(Alectryon oleifolius)

    (Alectryon oleifolius sub.elongata)


Also known as: Western Rosewood

Boonaree is usually found as single specimens or in clonal clumps and seems to grow on any soil type in the region. The trunks of single specimens sometimes reach to around 600mm diameter like the one pictured which overhangs the Emerald woodworkers Group shed but they are almost always piped.
Another typical example in one of Emeralds parks.
The strange looking fruits form around December and pop open to reveal a bright red aril.
The subspecies alectryon elongata pictured here is also found in the region though not as common. It is identified by it's comparatively long, narrow leaves.
Boonaree  timber is hard and moderately heavy. I have found it cracks a bit while drying, even with the endgrain sealed, but appears stable once dry.

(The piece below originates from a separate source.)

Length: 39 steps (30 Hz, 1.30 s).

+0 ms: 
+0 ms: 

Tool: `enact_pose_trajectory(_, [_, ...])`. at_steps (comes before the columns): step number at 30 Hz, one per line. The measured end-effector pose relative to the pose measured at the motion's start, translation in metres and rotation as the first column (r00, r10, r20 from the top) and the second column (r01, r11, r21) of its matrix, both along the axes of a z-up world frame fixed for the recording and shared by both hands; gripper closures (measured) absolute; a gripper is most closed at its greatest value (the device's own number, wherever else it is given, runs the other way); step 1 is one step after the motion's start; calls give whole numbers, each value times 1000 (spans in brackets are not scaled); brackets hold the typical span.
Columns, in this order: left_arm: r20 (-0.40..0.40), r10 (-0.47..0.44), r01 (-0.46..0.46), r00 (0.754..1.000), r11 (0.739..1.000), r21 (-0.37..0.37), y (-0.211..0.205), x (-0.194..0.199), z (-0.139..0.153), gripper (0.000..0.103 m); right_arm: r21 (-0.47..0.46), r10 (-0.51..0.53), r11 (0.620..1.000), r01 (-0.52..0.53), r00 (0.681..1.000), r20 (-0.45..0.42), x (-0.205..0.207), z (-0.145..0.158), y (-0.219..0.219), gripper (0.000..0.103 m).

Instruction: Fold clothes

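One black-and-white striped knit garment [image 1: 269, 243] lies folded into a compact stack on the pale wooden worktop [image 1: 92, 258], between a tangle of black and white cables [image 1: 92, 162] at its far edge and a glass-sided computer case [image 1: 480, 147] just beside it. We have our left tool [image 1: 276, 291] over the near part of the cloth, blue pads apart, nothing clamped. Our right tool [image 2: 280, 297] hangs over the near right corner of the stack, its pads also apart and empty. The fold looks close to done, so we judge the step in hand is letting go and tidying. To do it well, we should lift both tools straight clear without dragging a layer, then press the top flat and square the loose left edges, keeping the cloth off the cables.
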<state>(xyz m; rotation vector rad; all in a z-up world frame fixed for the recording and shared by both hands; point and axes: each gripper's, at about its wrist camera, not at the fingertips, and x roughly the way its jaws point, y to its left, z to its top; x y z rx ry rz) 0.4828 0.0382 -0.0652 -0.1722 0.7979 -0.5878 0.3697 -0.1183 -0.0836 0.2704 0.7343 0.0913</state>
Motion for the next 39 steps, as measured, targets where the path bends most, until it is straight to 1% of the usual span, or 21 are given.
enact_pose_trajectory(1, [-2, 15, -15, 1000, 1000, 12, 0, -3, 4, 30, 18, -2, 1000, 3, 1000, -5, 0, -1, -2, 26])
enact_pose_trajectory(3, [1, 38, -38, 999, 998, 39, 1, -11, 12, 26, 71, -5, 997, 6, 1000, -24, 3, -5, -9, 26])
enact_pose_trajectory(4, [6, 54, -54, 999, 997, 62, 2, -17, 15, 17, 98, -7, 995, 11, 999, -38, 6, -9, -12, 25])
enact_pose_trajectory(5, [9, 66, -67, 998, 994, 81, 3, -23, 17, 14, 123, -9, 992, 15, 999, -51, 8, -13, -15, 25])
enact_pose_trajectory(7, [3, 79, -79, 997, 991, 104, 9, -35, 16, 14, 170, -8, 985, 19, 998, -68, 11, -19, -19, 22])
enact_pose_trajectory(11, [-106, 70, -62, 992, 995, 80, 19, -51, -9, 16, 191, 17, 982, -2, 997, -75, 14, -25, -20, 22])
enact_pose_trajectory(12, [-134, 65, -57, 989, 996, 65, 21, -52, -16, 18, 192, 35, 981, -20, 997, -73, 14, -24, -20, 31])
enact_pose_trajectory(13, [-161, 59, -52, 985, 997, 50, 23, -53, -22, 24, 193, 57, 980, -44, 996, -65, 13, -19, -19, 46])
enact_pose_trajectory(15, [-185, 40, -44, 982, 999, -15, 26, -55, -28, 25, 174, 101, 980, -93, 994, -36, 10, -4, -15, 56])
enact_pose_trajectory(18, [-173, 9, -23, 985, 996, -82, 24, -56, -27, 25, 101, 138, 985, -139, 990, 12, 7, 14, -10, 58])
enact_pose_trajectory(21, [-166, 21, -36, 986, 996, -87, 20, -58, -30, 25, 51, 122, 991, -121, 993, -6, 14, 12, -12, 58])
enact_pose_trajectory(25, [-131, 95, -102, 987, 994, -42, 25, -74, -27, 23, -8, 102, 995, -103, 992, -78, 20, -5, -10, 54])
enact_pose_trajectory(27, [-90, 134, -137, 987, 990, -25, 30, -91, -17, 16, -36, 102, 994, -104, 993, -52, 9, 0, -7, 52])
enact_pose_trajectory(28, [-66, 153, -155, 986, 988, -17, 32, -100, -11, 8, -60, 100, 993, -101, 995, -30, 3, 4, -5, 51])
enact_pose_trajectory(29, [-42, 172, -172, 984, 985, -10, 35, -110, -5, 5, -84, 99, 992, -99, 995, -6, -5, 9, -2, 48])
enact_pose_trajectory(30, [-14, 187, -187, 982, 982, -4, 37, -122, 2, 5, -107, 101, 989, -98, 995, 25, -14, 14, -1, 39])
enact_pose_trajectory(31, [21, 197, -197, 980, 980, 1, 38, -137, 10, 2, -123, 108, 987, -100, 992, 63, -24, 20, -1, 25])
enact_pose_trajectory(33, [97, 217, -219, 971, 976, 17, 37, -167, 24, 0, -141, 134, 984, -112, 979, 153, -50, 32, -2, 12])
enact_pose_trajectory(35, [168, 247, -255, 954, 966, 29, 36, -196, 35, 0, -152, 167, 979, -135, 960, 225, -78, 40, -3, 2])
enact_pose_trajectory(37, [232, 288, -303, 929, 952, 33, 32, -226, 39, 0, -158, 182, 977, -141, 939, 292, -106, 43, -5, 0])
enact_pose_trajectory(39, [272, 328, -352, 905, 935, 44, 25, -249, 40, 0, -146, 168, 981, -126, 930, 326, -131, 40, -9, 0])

It exhibits some impressive colouring where the heartwood is degrading but then comes the inevitable pipe making it difficult to get large pieces to work with.
The timber machines nicely and holds detail well. Boonaree doesn't sand easily but produces an excellent finish if you persist. Any finish works well on this timber and just one or two applications is enough. Danish Oil was used on the bowl pictured.
A closed bowl finished with Livos 'Kunos' hard-wax oil which is my preference these days.
A nicely figured, footed bowl also finished with Kunos hard-wax oil.